Exercise description: Scan the records for the word "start". Report each line where it occurs.

Extracted records
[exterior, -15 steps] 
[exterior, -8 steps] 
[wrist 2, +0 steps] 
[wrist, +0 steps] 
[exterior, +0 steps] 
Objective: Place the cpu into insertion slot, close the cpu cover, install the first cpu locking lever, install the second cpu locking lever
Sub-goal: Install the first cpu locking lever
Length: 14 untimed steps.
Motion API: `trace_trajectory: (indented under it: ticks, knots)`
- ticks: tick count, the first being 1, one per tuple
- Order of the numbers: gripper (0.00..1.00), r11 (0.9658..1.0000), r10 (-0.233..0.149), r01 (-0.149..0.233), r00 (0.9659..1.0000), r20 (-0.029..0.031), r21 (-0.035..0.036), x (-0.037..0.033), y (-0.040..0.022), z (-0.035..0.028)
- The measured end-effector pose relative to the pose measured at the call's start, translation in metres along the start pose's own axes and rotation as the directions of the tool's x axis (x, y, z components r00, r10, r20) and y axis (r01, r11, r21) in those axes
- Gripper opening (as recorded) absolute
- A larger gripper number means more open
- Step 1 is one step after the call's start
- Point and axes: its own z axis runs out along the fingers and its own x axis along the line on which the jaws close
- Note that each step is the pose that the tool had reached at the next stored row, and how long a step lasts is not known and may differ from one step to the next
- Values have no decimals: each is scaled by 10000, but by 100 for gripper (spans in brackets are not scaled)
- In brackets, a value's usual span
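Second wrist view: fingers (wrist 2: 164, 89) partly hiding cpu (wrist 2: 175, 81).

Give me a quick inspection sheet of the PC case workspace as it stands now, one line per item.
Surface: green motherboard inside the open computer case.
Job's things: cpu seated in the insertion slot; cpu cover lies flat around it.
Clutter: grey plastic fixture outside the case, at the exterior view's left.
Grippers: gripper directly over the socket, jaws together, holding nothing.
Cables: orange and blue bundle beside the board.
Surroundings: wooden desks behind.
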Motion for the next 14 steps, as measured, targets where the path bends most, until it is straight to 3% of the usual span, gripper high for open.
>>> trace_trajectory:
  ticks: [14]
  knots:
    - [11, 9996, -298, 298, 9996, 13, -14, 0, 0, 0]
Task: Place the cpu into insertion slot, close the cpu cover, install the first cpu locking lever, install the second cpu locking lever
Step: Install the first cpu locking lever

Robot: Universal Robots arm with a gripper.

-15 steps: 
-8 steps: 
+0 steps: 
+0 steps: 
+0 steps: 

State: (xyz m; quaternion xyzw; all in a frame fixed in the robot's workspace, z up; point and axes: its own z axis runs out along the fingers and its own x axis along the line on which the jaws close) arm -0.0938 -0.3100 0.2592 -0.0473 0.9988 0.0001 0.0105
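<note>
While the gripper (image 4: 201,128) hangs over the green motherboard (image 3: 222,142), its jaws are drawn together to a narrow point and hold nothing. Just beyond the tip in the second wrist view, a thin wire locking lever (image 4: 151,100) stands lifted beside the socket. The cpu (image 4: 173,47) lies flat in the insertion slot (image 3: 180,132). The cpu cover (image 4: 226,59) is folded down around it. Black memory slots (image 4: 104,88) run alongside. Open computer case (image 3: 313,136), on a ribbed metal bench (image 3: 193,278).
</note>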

Response:
- The measured end-effector pose relative to the pose measured at the call's start, translation in metres along the start pose's own axes and rotation as the directions of the tool's x axis (x, y, z components r00, r10, r20) and y axis (r01, r11, r21) in those axes
- Step 1 is one step after the call's start

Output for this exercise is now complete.